Di conseguenza, le persone che rientrano in questa categoria dovranno presentare la propria dichiarazione dei redditi all'autorità fiscale che gestisce direttamente l'organizzazione che ha erogato la principale fonte di reddito durante l'anno. In caso di più fonti di reddito con pari importo massimo, il contribuente può scegliere di presentare la dichiarazione a una delle autorità fiscali che gestiscono direttamente tale organizzazione.

Se un individuo presenta una dichiarazione dei redditi errata, l'autorità fiscale che ha ricevuto la dichiarazione è responsabile di agevolare il trasferimento della stessa all'autorità fiscale competente, sulla base dei dati presenti nel sistema fiscale.

Rispetto alle normative precedenti, l'unificazione del luogo di liquidazione delle imposte mira ad agevolare i contribuenti, garantendo al contempo equità nella riscossione delle entrate di bilancio tra le diverse località e migliorando l'efficienza gestionale.

Proroga del termine per il pagamento delle tasse sull'utilizzo del suolo e dei canoni di locazione dei terreni.

Un altro aspetto importante è l'aggiunta di norme relative al termine per il pagamento dell'importo supplementare per il periodo per il quale non sono ancora stati calcolati i canoni di utilizzo del suolo e l'affitto fondiario, al fine di sopperire alla mancanza di disposizioni specifiche nel Decreto 126/2020/ND-CP.
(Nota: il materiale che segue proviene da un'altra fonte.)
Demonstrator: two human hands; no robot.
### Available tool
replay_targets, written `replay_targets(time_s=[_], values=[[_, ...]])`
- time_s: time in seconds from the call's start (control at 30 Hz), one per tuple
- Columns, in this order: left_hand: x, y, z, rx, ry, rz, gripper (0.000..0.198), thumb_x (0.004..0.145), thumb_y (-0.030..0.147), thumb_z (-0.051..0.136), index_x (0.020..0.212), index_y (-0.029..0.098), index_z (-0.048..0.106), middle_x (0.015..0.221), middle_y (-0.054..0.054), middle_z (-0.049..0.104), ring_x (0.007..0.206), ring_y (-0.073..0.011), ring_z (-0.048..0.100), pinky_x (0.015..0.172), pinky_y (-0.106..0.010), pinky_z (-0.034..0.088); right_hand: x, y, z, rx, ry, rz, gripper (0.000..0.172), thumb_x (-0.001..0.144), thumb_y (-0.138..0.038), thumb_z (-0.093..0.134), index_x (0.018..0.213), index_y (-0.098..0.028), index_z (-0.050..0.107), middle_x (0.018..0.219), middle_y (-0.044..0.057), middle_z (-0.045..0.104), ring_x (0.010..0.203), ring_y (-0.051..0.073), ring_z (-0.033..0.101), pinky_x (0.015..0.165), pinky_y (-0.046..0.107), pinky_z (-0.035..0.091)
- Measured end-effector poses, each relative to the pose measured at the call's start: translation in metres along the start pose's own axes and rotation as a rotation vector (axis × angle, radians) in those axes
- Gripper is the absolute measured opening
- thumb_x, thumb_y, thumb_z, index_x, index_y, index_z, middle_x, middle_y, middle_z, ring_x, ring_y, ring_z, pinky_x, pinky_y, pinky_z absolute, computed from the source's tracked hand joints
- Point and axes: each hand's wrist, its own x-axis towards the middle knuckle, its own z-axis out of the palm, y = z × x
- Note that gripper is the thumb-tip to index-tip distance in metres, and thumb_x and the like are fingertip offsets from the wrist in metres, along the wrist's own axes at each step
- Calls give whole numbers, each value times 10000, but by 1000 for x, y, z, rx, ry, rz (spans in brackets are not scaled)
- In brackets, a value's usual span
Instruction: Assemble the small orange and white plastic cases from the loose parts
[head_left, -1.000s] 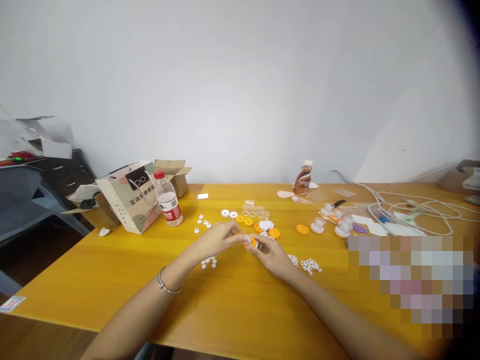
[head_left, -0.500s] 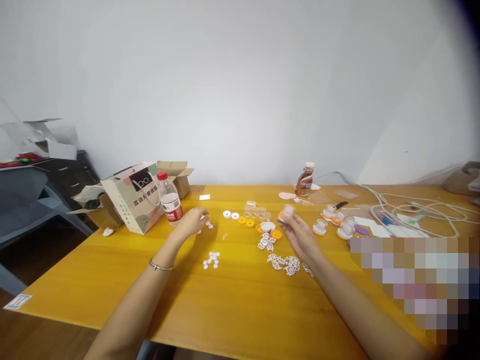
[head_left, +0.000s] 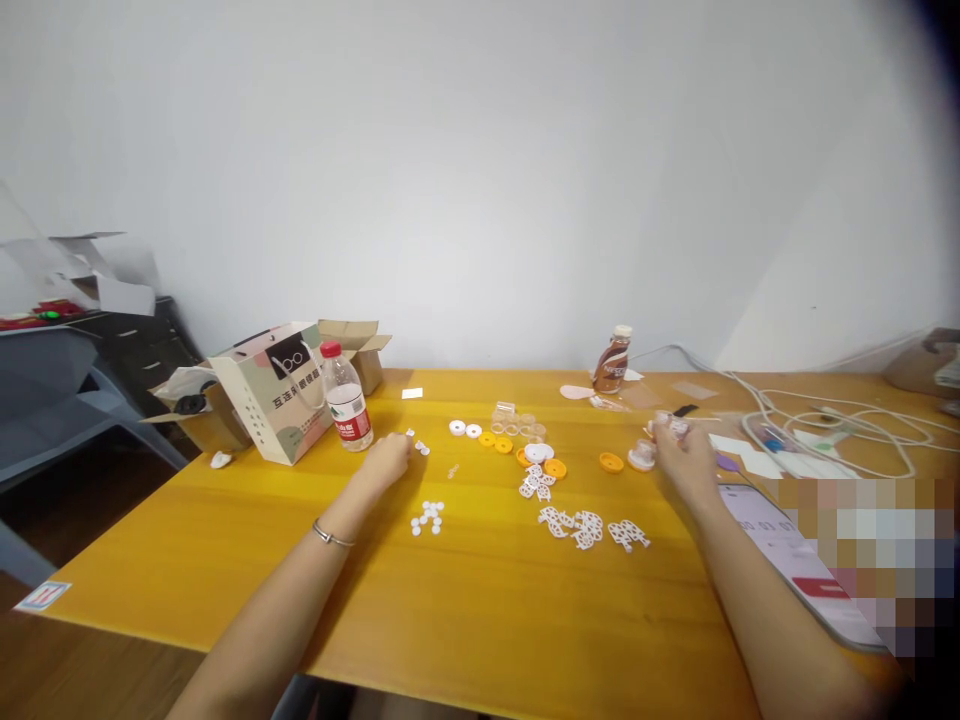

Secondo le nuove normative, le autorità fiscali emetteranno avvisi e riscuoteranno l'affitto fondiario, i canoni di utilizzo del terreno e qualsiasi altro pagamento aggiuntivo contestualmente alla notifica degli obblighi finanziari.

Nello specifico, per i contratti di locazione fondiaria con pagamenti annuali, il locatario deve versare il canone iniziale entro e non oltre 30 giorni dalla data di notifica; a partire dal secondo anno, può scegliere di pagare una o due volte l'anno. Nei casi di adeguamento degli obblighi finanziari o di estensione dei diritti di utilizzo del terreno, il termine di pagamento è chiaramente stabilito a 30 e 90 giorni dalla data di notifica.

Per i contratti di locazione fondiaria in cui il pagamento viene effettuato in un'unica soluzione per l'intera durata del contratto, il locatario deve versare il 50% dell'importo entro i primi 30 giorni e il restante 50% entro 90 giorni dalla data di notifica.

Per quanto riguarda le tasse di utilizzo del terreno, è specificata anche la scadenza del pagamento, suddivisa in due rate di 30 e 90 giorni; nei casi in cui la tassa di utilizzo del terreno venga ricalcolata oltre 5 anni dalla data della decisione di assegnare il terreno per il reinsediamento, il 100% deve essere pagato entro 30 giorni.

L'introduzione di scadenze precise dovrebbe aumentare la trasparenza e la coerenza nell'adempimento degli obblighi finanziari relativi ai terreni, semplificando al contempo le procedure sia per i contribuenti che per gli enti amministrativi.

Il Decreto 373/2025/ND-CP, in vigore dal 14 febbraio 2026, rappresenta un passo importante nel perfezionamento del quadro giuridico per la gestione fiscale, con l'obiettivo di supportare i contribuenti e migliorare l'efficienza della gestione statale in questo ambito.